Department of Gastroenterology and Hepatology, Hospital Universitario Ramón y Cajal, Instituto Ramón y Cajal de Investigación Sanitaria (IRYCIS), Madrid, Spain.
Departamento de Medicina y Especialidades Médicas, Universidad de Alcalá, Alcalá de Henares, Madrid, Spain.
Nat Rev Gastroenterol Hepatol. 2022 Feb;19(2):112-134. doi: 10.1038/s41575-021-00520-7. Epub 2021 Oct 26.

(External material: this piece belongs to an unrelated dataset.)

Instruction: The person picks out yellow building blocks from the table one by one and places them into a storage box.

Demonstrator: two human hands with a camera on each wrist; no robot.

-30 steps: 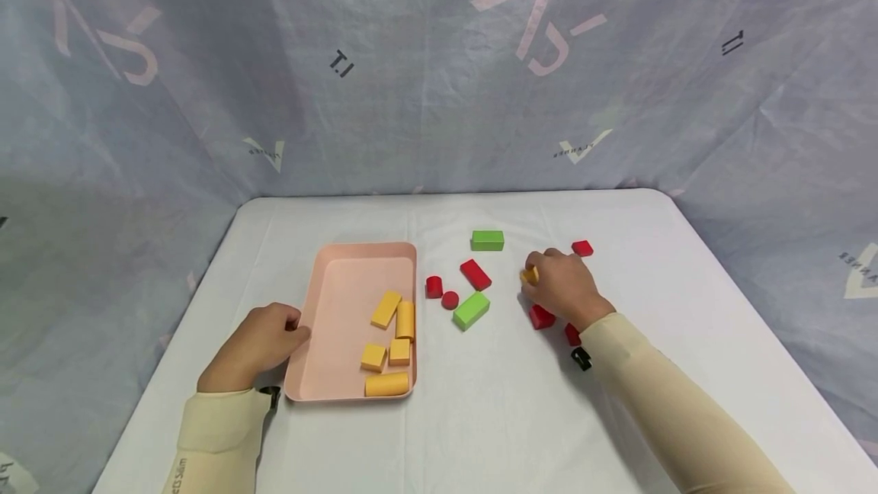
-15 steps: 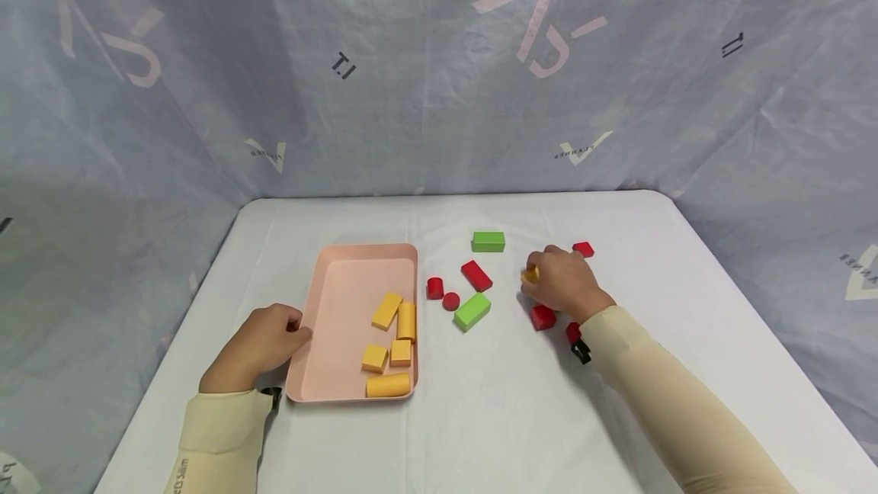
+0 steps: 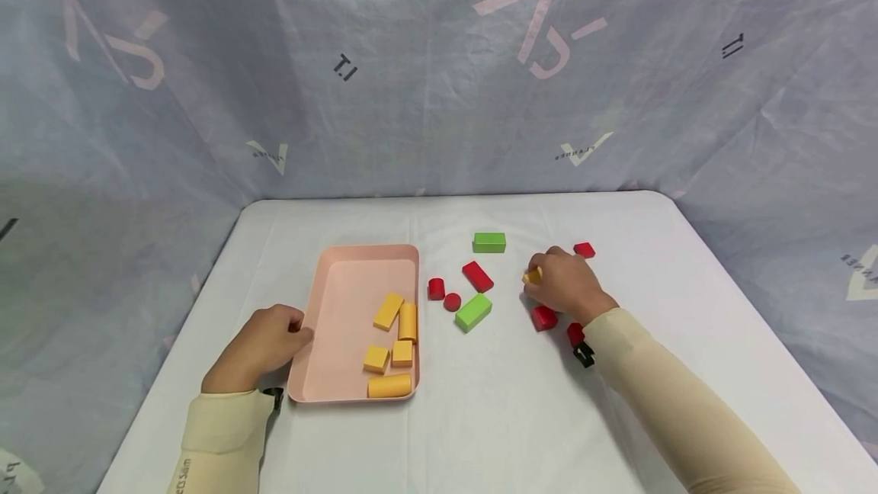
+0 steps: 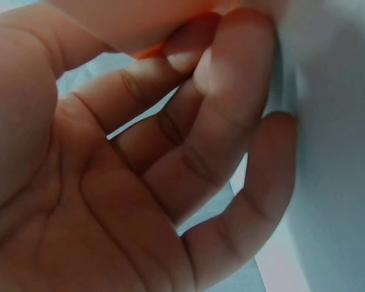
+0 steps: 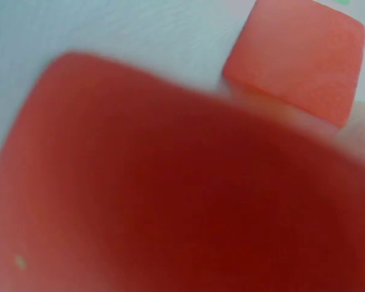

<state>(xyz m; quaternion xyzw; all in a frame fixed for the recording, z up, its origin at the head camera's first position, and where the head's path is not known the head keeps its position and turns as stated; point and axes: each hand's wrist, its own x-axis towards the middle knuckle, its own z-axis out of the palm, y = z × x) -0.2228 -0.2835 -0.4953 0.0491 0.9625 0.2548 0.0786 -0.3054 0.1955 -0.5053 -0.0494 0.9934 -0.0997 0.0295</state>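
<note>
On the left of the table in the head view lies a shallow pink tray. My left hand grips its left rim, thumb over the edge; the left wrist view shows the curled fingers against the tray's edge. A yellow block is pinched between the thumb and fingers of my right hand, low over the right half of the table. My fingers hide most of that block, so its full shape cannot be told. Close by the right hand lies a red block, also seen as a red block in the right wrist view.
Several yellow pieces, among them a yellow cylinder, lie inside the tray's right side. Between tray and right hand are green blocks, a red block, a red cylinder and a red disc. Another red piece lies behind.
Both hands stay in nearly the same place. The yellow block in the right hand appears slightly turned, while the whole head view has shifted a little.
</note>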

The term cirrhosis-associated immune dysfunction (CAID) comprises the distinctive spectrum of immune alterations associated with the course of end-stage liver disease. Systemic inflammation and immune deficiency are the key components of CAID. Their severity is highly dynamic and progressive, paralleling cirrhosis stage. CAID involves two different immune phenotypes: the low-grade systemic inflammatory phenotype and the high-grade systemic inflammatory phenotype. The low-grade systemic inflammatory phenotype can be found in patients with compensated disease or clinical decompensation with no organ failure. In this phenotype, there is an exaggerated immune activation but the effector response is not markedly compromised. The high-grade systemic inflammatory phenotype is present in patients with acute-on-chronic liver failure, a clinical situation characterized by decompensation, organ failure and high short-term mortality. Along with high-grade inflammation, this CAID phenotype includes intense immune paralysis that critically increases the risk of infections and worsens prognosis. The intensity of CAID has important consequences on cirrhosis progression and correlates with the severity of liver insufficiency, bacterial translocation and organ failure. Therapies targeting the modulation of the dysfunctional immune response are currently being evaluated in preclinical and clinical studies.
术语“肝硬化相关免疫功能障碍(CAID)”包括与终末期肝病病程相关的独特免疫改变谱。全身炎症和免疫缺陷是 CAID 的关键组成部分。其严重程度具有高度动态性和进行性,与肝硬化阶段平行。CAID 涉及两种不同的免疫表型:低度全身炎症表型和高度全身炎症表型。低度全身炎症表型可在代偿性疾病或无器官衰竭的临床失代偿患者中发现。在这种表型中,存在过度的免疫激活,但效应器反应没有明显受损。高度全身炎症表型见于慢加急性肝衰竭患者,这是一种以失代偿、器官衰竭和高短期死亡率为特征的临床情况。除了高度炎症外,这种 CAID 表型还包括强烈的免疫麻痹,这极大地增加了感染的风险,并恶化了预后。CAID 的强度对肝硬化进展有重要影响,并与肝功能不全、细菌易位和器官衰竭的严重程度相关。目前正在临床前和临床研究中评估针对功能失调免疫反应的调节治疗。